● WHAT TO PRODUCE
Your answer must restate the listing below word for word and contain no images.

PROVIDED DATA: Begin

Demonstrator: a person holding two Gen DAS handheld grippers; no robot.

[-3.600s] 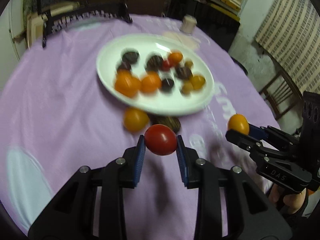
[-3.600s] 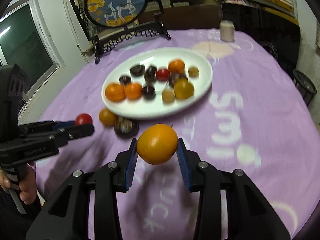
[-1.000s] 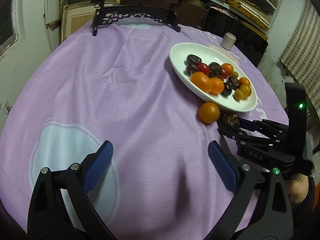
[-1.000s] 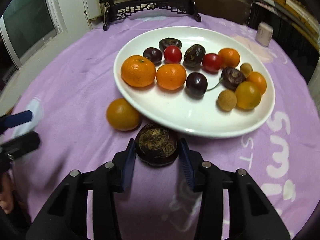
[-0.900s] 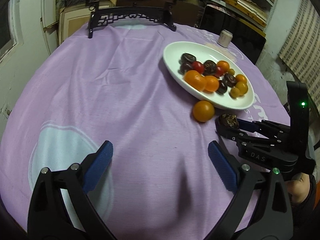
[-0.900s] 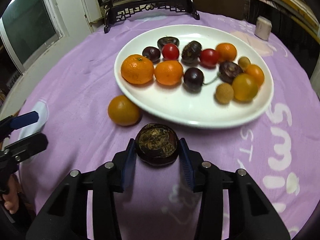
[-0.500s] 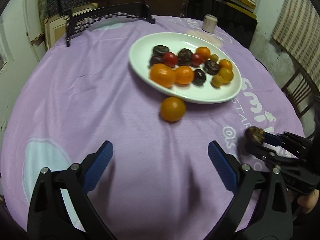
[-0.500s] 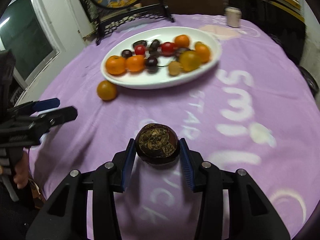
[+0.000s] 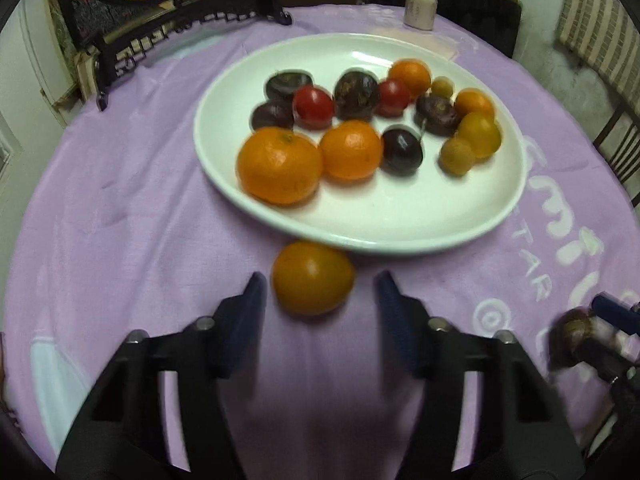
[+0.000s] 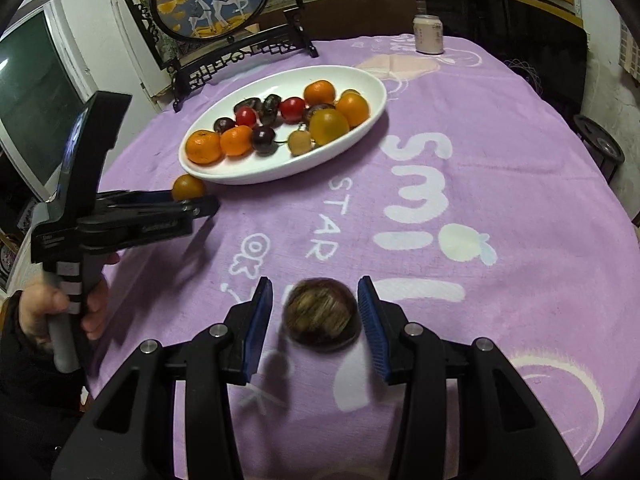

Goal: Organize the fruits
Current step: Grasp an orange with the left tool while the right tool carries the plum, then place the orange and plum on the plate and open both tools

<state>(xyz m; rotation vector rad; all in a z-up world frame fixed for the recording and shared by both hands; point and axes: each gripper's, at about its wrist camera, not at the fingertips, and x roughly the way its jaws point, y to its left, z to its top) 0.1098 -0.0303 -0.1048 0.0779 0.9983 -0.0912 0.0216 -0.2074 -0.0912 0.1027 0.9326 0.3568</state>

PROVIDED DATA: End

● ANSWER BELOW
Demonstrator: a person holding two Gen DAS handheld grippers; no robot.

[-3.600s] 
[-3.600s] 
[-1.000s] 
[-1.000s] 
[-0.900s] 
[-0.900s] 
[-0.500s] 
[-0.500s] 
[+0.000s] 
[+0.000s] 

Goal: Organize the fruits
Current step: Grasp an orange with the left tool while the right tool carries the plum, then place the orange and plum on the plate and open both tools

<state>(xyz m; rotation vector rad; all in a z-up world frame fixed for the recording and shared by both hands; point and axes: each gripper's, at about its wrist camera, not at the fingertips, and x roughly the way its jaws point, y to its left, z to its top) 0.1098 -0.0303 -0.1048 0.0779 0.9983 -0.0912 0.0216 -0.2074 -0.0912 0.1027 0.9326 0.3568</state>

This is the complete answer to the exercise.